Could you transcribe every record below exactly, leaving out the pictures?

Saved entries
⁂
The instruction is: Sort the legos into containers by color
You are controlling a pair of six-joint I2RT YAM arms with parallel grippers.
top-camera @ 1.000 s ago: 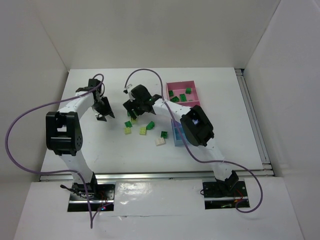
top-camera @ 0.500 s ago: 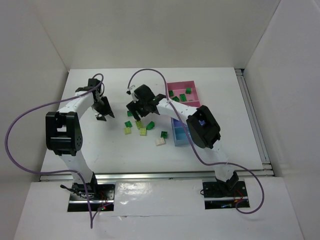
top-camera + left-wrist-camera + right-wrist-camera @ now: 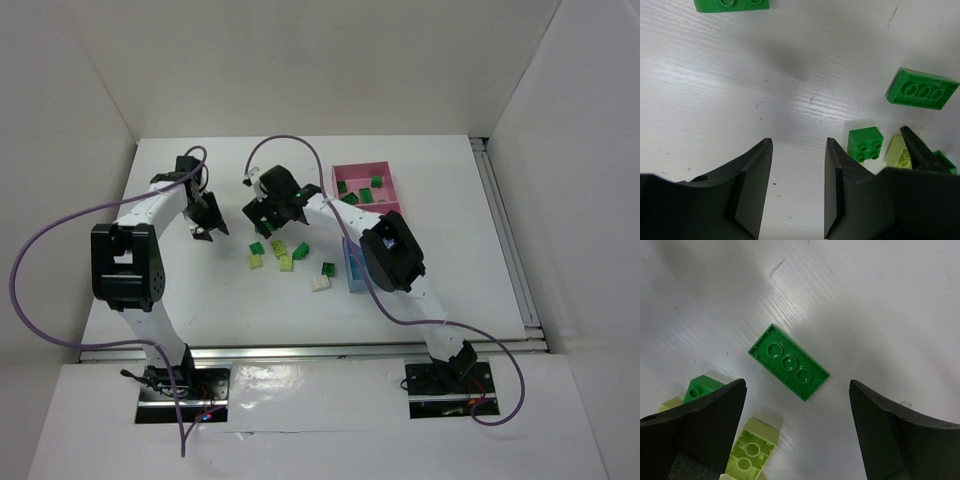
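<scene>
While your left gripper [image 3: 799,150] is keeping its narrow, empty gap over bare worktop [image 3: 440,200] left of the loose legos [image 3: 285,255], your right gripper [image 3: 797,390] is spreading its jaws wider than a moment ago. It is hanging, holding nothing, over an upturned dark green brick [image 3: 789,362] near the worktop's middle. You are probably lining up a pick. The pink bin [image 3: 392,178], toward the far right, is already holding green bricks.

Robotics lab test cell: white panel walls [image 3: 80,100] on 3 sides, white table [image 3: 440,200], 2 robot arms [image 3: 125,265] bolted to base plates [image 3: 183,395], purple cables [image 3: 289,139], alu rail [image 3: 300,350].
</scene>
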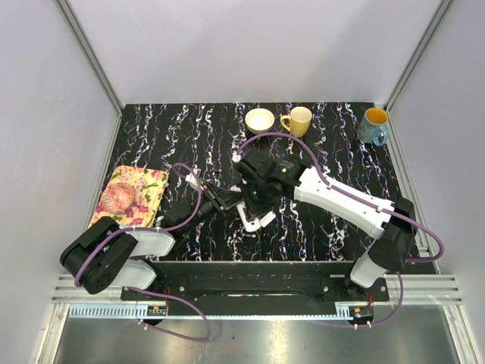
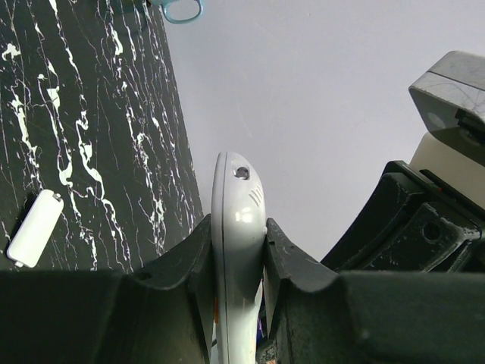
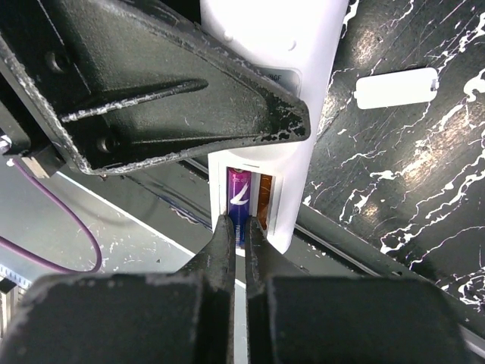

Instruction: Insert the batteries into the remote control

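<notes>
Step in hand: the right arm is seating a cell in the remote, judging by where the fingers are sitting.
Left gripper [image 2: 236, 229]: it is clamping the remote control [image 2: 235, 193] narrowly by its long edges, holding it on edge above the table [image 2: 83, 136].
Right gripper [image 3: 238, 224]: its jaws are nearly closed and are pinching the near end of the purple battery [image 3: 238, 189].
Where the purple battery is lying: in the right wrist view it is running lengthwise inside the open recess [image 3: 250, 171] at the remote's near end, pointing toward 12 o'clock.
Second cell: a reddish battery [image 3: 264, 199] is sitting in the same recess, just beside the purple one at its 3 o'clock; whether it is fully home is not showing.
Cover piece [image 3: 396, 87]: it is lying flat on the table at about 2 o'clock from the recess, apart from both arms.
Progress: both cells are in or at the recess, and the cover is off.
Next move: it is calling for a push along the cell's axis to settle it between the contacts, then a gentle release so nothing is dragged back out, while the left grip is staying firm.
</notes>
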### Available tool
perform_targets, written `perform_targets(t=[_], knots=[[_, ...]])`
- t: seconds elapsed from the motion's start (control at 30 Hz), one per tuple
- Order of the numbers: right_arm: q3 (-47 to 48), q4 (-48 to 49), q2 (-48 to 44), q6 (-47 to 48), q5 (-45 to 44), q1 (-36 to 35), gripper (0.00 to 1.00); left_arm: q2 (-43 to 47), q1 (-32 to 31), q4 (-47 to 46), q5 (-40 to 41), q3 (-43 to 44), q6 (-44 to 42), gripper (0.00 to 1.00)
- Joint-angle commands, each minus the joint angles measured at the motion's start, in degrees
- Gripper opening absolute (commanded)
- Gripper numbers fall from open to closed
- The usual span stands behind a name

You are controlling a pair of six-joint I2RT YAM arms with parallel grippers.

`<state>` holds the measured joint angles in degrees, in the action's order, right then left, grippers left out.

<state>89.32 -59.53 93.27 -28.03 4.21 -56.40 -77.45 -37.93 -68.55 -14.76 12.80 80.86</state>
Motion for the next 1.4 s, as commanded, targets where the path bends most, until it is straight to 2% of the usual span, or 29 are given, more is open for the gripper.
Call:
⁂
--- FINISHED TASK ---
The instruction is: Sort the legos into containers by color
You are controlling a pair of six-joint I2RT YAM arms with parallel grippers.
top-camera @ 1.000 s ago: 
top-camera @ 0.500 s ago: 
top-camera + left-wrist-camera + right-wrist-camera @ now: 
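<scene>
While your left gripper [image 3: 799,150] is keeping its narrow, empty gap over bare worktop [image 3: 440,200] left of the loose legos [image 3: 285,255], your right gripper [image 3: 797,390] is spreading its jaws wider than a moment ago. It is hanging, holding nothing, over an upturned dark green brick [image 3: 789,362] near the worktop's middle. You are probably lining up a pick. The pink bin [image 3: 392,178], toward the far right, is already holding green bricks.

Robotics lab test cell: white panel walls [image 3: 80,100] on 3 sides, white table [image 3: 440,200], 2 robot arms [image 3: 125,265] bolted to base plates [image 3: 183,395], purple cables [image 3: 289,139], alu rail [image 3: 300,350].
</scene>
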
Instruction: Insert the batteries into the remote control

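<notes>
Step in hand: the right arm is seating a cell in the remote, judging by where the fingers are sitting.
Left gripper [image 2: 236, 229]: it is clamping the remote control [image 2: 235, 193] narrowly by its long edges, holding it on edge above the table [image 2: 83, 136].
Right gripper [image 3: 238, 224]: its jaws are nearly closed and are pinching the near end of the purple battery [image 3: 238, 189].
Where the purple battery is lying: in the right wrist view it is running lengthwise inside the open recess [image 3: 250, 171] at the remote's near end, pointing toward 12 o'clock.
Second cell: a reddish battery [image 3: 264, 199] is sitting in the same recess, just beside the purple one at its 3 o'clock; whether it is fully home is not showing.
Cover piece [image 3: 396, 87]: it is lying flat on the table at about 2 o'clock from the recess, apart from both arms.
Progress: both cells are in or at the recess, and the cover is off.
Next move: it is calling for a push along the cell's axis to settle it between the contacts, then a gentle release so nothing is dragged back out, while the left grip is staying firm.
</notes>
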### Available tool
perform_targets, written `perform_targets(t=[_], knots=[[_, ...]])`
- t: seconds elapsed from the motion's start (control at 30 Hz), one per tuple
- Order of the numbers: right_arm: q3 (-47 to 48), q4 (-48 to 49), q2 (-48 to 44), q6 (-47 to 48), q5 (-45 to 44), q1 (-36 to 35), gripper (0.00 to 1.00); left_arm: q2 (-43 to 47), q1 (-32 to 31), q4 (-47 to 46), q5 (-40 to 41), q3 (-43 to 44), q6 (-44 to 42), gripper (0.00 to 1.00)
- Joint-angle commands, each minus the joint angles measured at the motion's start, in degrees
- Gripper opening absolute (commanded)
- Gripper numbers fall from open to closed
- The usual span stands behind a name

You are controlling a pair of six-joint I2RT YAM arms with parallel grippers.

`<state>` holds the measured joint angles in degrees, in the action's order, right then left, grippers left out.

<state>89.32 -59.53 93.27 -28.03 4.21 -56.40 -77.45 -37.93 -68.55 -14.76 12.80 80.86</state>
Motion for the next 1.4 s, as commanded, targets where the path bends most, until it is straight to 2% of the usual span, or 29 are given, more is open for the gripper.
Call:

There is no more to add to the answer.